Activity:
Search the records for the string "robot", then copy each line that has it.

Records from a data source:
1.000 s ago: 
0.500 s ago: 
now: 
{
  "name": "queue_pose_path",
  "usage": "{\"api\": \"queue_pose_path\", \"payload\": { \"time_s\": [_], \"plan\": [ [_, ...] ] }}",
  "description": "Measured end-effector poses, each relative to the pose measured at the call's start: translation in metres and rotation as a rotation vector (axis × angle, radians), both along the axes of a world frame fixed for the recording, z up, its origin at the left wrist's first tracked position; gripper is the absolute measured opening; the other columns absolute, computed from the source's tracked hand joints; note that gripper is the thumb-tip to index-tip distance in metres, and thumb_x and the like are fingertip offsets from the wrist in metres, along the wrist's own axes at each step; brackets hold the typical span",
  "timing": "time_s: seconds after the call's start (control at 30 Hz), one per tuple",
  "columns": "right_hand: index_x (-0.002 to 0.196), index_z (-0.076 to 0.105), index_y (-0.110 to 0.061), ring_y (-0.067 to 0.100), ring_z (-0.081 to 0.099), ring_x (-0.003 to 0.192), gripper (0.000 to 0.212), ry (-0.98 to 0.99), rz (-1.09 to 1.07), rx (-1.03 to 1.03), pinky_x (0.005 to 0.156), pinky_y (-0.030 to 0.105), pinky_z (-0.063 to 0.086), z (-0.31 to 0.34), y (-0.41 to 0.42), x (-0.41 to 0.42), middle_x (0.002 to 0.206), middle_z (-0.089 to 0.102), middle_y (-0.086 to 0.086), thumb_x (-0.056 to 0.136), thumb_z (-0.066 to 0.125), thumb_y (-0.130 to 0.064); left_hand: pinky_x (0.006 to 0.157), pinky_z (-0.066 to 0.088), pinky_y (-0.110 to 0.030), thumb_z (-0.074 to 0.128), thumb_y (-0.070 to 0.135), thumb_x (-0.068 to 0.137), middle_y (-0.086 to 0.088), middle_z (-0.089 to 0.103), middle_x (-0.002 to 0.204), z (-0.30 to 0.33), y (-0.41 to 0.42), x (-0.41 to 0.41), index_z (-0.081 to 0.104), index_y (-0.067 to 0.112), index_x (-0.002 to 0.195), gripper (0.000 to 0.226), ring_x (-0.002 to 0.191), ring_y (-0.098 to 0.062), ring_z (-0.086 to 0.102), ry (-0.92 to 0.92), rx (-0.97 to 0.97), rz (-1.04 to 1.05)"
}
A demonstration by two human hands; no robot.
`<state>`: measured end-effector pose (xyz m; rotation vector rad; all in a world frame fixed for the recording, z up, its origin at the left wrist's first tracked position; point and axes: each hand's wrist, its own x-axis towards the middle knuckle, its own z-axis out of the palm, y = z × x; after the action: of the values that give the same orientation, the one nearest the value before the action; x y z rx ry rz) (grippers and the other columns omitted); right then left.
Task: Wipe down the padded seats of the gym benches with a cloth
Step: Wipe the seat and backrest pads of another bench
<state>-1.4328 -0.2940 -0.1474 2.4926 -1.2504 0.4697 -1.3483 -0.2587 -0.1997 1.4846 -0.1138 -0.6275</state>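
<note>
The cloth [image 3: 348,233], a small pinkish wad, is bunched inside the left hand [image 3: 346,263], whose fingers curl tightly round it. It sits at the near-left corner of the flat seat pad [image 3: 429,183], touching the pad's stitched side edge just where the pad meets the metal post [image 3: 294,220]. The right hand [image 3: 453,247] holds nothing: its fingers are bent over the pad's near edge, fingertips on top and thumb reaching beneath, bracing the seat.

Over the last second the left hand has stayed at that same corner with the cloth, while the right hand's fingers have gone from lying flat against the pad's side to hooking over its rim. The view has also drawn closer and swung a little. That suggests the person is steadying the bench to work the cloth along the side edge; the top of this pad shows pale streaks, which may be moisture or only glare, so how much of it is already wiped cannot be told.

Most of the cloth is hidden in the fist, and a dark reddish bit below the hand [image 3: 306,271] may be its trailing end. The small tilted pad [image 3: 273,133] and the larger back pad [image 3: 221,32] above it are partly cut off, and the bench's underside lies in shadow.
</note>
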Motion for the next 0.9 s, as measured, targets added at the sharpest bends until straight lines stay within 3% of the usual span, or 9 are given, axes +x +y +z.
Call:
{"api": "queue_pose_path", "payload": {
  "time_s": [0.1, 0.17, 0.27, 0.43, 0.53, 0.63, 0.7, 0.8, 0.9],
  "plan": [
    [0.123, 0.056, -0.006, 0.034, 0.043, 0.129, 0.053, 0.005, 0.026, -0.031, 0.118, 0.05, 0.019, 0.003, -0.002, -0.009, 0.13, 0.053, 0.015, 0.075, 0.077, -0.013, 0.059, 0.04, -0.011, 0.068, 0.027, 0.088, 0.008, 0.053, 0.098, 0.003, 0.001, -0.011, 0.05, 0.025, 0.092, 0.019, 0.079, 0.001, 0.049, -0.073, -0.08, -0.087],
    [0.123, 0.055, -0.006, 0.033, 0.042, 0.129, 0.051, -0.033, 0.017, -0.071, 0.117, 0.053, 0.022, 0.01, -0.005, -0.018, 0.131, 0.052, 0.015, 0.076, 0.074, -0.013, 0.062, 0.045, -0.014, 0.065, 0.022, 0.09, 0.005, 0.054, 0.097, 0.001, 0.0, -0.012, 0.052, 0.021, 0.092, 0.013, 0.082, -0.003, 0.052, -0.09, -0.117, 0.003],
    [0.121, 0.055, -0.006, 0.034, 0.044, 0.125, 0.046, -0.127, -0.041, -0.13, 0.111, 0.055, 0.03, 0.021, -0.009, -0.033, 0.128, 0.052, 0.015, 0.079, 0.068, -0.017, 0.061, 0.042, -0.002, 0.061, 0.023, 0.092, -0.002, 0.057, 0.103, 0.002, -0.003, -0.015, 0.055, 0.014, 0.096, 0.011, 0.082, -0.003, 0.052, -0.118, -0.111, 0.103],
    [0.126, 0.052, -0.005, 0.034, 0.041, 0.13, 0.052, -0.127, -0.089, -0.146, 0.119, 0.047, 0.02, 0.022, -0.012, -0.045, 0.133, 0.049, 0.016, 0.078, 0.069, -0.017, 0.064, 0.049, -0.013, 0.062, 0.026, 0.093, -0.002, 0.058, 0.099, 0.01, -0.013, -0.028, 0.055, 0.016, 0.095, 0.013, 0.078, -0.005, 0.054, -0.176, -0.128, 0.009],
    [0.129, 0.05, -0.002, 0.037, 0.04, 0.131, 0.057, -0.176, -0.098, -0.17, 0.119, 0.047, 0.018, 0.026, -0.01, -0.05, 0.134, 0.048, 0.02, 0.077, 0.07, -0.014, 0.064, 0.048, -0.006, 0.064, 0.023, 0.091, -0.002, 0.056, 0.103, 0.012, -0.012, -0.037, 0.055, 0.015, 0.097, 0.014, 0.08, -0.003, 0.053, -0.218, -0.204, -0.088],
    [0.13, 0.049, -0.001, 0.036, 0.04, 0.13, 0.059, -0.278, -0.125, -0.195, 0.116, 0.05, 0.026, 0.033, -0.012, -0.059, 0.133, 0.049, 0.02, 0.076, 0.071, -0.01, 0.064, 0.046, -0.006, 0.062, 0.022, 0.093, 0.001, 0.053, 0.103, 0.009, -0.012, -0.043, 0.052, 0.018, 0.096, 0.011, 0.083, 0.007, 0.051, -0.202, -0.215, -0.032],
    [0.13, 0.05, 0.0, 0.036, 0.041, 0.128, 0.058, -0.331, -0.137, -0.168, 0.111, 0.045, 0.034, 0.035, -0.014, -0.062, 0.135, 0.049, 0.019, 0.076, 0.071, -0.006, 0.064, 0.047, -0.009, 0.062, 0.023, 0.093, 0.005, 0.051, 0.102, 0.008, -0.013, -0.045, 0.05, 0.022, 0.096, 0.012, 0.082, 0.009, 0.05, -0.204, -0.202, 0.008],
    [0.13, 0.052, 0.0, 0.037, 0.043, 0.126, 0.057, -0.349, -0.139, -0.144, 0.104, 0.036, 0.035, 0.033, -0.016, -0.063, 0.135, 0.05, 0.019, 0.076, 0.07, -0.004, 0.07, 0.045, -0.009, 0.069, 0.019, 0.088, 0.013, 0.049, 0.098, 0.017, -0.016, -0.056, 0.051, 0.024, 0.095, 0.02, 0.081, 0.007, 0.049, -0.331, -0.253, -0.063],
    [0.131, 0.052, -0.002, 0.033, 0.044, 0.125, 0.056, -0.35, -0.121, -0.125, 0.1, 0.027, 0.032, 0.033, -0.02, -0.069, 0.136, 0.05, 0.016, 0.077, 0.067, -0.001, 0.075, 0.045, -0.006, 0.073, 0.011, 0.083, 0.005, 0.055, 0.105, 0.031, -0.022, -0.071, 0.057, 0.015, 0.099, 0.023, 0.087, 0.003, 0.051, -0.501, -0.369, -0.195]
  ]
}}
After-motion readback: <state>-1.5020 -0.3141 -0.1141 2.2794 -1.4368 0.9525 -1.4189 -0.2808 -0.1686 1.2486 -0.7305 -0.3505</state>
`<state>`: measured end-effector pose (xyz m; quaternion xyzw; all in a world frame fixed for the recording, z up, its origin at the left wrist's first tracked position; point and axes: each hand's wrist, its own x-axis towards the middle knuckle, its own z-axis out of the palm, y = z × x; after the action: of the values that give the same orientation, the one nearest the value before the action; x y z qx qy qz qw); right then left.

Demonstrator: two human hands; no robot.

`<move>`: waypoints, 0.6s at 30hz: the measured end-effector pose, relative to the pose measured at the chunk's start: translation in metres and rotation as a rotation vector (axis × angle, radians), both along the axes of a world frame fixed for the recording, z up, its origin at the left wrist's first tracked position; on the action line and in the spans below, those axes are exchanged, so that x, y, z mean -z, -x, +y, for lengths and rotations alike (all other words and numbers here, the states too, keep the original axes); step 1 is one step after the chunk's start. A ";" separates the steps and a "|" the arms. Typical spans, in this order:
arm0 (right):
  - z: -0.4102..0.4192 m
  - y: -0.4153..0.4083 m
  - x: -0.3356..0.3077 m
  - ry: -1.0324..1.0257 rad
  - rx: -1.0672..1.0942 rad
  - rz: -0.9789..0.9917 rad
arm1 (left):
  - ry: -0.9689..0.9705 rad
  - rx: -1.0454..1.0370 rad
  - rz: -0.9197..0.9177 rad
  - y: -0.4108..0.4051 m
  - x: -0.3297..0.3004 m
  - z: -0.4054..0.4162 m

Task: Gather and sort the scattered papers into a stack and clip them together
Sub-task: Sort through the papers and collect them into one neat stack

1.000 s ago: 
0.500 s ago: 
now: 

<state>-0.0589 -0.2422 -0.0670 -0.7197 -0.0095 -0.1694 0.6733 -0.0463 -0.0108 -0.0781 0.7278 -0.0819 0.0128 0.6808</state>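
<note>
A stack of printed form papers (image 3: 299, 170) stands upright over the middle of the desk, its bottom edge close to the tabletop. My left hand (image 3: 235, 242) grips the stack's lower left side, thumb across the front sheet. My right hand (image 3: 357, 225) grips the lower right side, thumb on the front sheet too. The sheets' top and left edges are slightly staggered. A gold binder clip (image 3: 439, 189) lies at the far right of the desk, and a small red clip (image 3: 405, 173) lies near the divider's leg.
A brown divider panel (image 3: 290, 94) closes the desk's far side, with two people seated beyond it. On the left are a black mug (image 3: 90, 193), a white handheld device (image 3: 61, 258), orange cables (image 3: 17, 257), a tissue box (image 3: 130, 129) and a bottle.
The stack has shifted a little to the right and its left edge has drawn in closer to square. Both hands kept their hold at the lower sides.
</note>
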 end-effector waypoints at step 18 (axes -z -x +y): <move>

Answer box:
A demonstration by two human hands; no robot.
Demonstrator: two human hands; no robot.

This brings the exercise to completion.